Tis the season where all of the movie rendition of books comes to theaters near you. Between now and Christmas, there are a number to look out for.
Now, you may be someone who believes good books should never be made into movies, and if they are, they should be avoided like the plague. I am not one of those people, but will be a very harsh critic if I feel the book’s overall message or story has been slaughtered by the movie. For example, I am a big fan of the Harry Potter books and movies because I feel the writers have done a pretty good job hanging onto the main story line. Sure, I miss some of the “story within a story” arcs, but I also know they do little to move the story forward and must be left out for the sake of time.
That being said, I do believe you should read the book before you see the movie. I believe this for two reasons. The first reason is pretty obvious – you should go into the movie with an expectation to see a good book brought to life. And, if it is done poorly, you should understand why it is a poor movie so you can rant and rave to your friends and/or loved ones about how they ruined the book. The second is a little less important, but I have found very important in the past. You should know what you getting into by watching the movie. Let’s just say I learned my lesson when attending the first of the Lord of the Ring movies. I had never read the story, nor did I really know what the story was about. It was quite the awakening…in both a good and bad way. I love the movies now – but I also read the series before the other movies came out.

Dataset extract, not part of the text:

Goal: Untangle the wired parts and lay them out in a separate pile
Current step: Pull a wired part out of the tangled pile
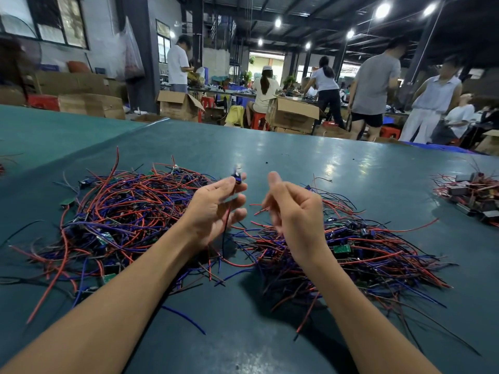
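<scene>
Two heaps of red, blue and black wired parts lie on the dark green table (297, 163): a tangled heap (121, 220) on the left and a second heap (359, 252) on the right. Between them, raised above the table, my left hand (216, 209) pinches a small blue wired part (237, 179) between thumb and fingers; its dark and red wires (225, 228) hang down past my palm. My right hand (294, 211) hovers just to the right with fingers curled. It seems to pinch a thin red wire (258, 210), though blur hides the grip.
A third small pile of dark blocks with red wires (472, 195) sits at the table's right edge. Loose wires stray toward the near edge. Behind the table, several people work among cardboard boxes (294, 114) and red stools.
</scene>
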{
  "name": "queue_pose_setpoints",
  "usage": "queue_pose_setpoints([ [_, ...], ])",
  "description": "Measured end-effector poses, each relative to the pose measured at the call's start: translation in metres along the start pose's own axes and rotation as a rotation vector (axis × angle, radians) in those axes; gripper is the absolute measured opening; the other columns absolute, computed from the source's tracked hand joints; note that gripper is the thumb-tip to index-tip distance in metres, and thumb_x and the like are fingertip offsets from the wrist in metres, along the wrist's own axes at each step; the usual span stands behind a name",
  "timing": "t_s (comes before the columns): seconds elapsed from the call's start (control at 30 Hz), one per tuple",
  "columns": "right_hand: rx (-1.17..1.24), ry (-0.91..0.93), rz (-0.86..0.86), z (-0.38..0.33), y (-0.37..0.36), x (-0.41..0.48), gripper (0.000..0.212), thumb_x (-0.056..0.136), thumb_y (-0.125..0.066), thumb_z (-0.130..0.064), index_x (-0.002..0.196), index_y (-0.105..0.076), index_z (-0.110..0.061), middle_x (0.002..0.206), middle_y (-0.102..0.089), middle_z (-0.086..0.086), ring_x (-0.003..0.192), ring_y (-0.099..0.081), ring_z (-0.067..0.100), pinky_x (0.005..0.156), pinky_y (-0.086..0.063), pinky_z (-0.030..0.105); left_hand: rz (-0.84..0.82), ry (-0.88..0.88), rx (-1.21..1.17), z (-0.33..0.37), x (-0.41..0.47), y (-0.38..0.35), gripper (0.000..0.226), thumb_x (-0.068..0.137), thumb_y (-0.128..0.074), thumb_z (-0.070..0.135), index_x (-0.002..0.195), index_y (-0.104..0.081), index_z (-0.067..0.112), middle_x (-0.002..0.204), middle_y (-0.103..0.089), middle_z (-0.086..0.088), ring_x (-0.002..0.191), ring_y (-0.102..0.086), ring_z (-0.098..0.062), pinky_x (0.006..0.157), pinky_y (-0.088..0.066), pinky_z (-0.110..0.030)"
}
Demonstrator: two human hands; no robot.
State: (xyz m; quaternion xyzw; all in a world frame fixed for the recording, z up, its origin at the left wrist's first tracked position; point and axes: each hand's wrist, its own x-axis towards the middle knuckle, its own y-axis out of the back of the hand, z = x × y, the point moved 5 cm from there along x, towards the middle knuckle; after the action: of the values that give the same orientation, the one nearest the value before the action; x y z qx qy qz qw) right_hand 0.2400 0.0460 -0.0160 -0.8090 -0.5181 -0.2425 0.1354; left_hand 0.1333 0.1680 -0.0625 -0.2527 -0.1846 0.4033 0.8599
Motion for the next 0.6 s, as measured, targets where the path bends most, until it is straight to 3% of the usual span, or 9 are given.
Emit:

Okay – enough of my philosophy around books made into movies. There are many coming out. The first one is Twilight by Stephanie Meyer.
|From Right Turn without Signaling|
You’ve read the hype, now read the book. I can’t wait to see the movie. I liked the books even if they aren’t the most politically correct of books. They are a good story. I hope the movie is good, because if they aren’t, you will hear a collective scream from all of the fans. Anyway, back to the book. The book is appropriate for ages 13 and above. And has a huge readership with woman in their 30s and 40s.
Another book is The Tale of Despereaux by Kate Dicamilo. This is a story about a mouse and a princess. It contains four stories actually that get weaved together at the end.
The animated movie of the book comes out near Christmas and features Emma Watson (of Hermione fame) as the voice of the princess. I will be rushing to read it myself. But everyone that has read it loves it. This books is aimed at readers ages 8-13.
The last book is Inkheart by Cornelia Funke who is one of my favorite authors. Cornelia Funke has a great way of putting children in fantastic situations. In this book, a girl discovers her father has read characters out of the story and into the real world. When her father is kidnapped by the bad characters, she must figure out how to get him back. It is a great adventure and the start of a trilogy. Unlike other trilogies, this first book is fairly self contained.
This book is for ages 9 – 12. As an adult, I loved the creativity of the story. Cornelia Funke does a great job coming up with new fantasy stories. In our house, we have read this one, The Thief Lord, and The Dragon Rider. All are fantastic for both kids and adults. The movie version of Inkheart comes out in January, so plenty of time to read this one.